More on the Discovery of My Fears
Carlos Fraguela
HAVANA TIMES – I believe I was born in Havana in 1964, but I have no memories of my childhood before I was 2. Memories become blurrier the farther I think back. I have a feeling it was a time when one could not easily be free of fear. I recall I would pee my bed and that this lasted until I was in primary school.
I never liked school because it would take me away from my mother. Some teachers and classmates were also aggressive. One time, a teacher who made a point of mistreating us regularly, accidentally exposed half the classroom to tuberculosis. She had bad breath and would talk to you sticking her face in yours, sprinkling you with saliva. She was intimidating and wasn’t the only one who used coercion as a means of disciplining students. Contracting the disease spelled more than a year of treatment with some pills named Insonic.
I would cry when they took me to school and if they picked me up late. They would call me “cry-baby.”
My mother would be furious every time I peed in the bed (I’ve already told you she tried everything to put an end to that). I think I continued to do this into the sixth grade.
Later, I had to overcome the fear of being operated on when I was forced to have a circumcision at age 11. To cheer me up, a charming young nurse who started my treatment told me my penis was one of the nicest she’d seen in her life, even though it was all sown up and colored with antiseptics. The bodily changes that would later have an impact on my life began then.
While at primary school, one of my closest friends died. I don’t remember why, and I am certain I loved him. Another friend of mine lost sight out of one eye after he was hit by a fence staple someone threw. We never found out who it was.
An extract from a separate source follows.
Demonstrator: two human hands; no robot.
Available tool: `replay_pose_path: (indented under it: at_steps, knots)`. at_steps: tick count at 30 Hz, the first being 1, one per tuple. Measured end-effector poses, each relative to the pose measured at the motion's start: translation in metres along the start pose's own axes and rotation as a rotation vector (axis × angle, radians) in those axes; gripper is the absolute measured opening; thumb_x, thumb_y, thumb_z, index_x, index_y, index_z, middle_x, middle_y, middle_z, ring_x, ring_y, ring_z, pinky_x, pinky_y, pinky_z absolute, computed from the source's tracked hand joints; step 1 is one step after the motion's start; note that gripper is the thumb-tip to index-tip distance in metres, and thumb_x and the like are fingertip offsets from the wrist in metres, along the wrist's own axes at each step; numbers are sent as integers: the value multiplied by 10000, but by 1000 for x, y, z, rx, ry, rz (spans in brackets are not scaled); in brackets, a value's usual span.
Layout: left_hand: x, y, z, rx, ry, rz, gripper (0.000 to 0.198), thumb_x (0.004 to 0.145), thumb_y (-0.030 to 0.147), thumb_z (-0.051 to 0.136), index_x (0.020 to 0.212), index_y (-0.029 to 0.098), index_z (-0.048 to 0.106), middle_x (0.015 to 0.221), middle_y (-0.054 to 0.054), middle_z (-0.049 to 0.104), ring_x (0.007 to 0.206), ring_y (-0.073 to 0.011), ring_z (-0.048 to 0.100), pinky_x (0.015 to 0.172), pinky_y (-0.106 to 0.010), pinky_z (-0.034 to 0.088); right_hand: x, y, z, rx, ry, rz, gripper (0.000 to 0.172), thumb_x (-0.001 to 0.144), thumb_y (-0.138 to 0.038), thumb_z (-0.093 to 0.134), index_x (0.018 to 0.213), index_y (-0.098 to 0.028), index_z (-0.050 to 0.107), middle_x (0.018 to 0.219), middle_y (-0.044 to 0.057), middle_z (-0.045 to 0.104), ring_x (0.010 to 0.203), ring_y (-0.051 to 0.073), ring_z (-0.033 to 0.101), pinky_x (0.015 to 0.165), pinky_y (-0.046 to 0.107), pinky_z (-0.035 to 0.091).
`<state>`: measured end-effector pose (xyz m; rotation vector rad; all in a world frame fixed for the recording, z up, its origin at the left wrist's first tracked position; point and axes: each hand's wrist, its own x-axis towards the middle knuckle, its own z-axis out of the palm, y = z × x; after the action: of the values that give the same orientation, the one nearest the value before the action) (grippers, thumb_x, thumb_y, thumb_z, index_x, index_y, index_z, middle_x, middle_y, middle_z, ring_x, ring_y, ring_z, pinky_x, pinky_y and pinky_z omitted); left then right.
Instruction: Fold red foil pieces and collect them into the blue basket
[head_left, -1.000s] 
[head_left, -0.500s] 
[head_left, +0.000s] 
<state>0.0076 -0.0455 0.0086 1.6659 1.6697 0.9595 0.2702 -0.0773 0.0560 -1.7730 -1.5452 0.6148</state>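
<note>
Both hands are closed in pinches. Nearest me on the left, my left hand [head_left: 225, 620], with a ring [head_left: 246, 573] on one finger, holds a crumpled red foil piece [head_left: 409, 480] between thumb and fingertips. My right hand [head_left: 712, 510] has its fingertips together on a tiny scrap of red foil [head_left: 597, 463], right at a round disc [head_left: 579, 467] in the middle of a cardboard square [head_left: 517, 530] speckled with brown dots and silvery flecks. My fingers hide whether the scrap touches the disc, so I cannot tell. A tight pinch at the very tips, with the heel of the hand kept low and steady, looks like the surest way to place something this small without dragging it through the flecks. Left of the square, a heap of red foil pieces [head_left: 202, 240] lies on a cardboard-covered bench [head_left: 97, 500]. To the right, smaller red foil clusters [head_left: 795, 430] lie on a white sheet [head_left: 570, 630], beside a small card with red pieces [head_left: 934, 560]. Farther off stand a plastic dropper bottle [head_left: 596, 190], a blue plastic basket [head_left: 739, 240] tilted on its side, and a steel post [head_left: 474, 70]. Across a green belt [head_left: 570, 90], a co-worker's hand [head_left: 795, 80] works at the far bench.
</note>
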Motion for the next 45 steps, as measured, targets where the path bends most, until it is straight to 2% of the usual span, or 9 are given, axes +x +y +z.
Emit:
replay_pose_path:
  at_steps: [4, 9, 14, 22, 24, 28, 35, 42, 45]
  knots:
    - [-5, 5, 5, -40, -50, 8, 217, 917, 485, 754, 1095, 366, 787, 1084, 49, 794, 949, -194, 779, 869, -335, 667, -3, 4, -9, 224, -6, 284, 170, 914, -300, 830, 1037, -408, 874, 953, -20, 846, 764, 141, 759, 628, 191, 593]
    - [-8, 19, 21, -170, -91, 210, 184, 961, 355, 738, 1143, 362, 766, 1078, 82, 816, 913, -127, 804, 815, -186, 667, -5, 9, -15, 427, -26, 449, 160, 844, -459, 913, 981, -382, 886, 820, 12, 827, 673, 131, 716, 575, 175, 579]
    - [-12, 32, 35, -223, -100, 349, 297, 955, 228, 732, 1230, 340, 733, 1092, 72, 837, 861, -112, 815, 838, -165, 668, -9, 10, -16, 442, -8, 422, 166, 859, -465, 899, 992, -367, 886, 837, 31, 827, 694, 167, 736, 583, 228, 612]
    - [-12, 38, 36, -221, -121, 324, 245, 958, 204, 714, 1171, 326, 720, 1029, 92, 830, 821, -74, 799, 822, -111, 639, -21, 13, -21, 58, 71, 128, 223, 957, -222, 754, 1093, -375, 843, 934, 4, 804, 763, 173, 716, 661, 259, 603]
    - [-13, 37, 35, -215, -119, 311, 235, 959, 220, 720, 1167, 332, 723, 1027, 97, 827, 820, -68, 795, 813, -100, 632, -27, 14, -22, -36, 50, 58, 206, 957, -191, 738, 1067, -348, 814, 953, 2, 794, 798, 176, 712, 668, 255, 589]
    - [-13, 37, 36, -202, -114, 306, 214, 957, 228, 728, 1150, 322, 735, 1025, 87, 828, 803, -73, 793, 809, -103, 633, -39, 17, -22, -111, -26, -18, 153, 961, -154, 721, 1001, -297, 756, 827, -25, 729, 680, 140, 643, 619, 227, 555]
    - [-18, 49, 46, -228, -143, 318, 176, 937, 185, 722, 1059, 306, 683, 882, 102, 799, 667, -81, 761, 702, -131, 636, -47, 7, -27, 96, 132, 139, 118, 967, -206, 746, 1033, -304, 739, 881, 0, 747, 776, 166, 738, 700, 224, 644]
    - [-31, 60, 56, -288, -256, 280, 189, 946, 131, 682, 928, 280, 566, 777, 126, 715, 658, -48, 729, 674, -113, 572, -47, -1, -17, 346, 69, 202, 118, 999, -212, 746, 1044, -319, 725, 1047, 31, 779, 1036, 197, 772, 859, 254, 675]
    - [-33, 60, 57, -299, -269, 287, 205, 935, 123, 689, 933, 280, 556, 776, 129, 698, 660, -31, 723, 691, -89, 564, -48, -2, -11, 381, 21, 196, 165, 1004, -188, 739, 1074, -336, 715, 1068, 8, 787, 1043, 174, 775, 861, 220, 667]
I’m sure it was an accident that must have made many afraid, as it made me, of losing an eye and even one’s life.
People’s insistence I needed a girlfriend made me feel very strange. I wanted to be obedient but something more powerful was pushing me in a direction opposite what everyone else had accepted. As a child, I discovered I liked complexity. When my mother’s interests clashed with mine, I began to be secretive about things. My mother wanted to choose my friends and partners for me.
As a child, I had a small fan I would play with, plugging it and unplugging it. One day, a spark bigger than I had seen before startled me and made me afraid of electric current. Much of this fear remains to this day.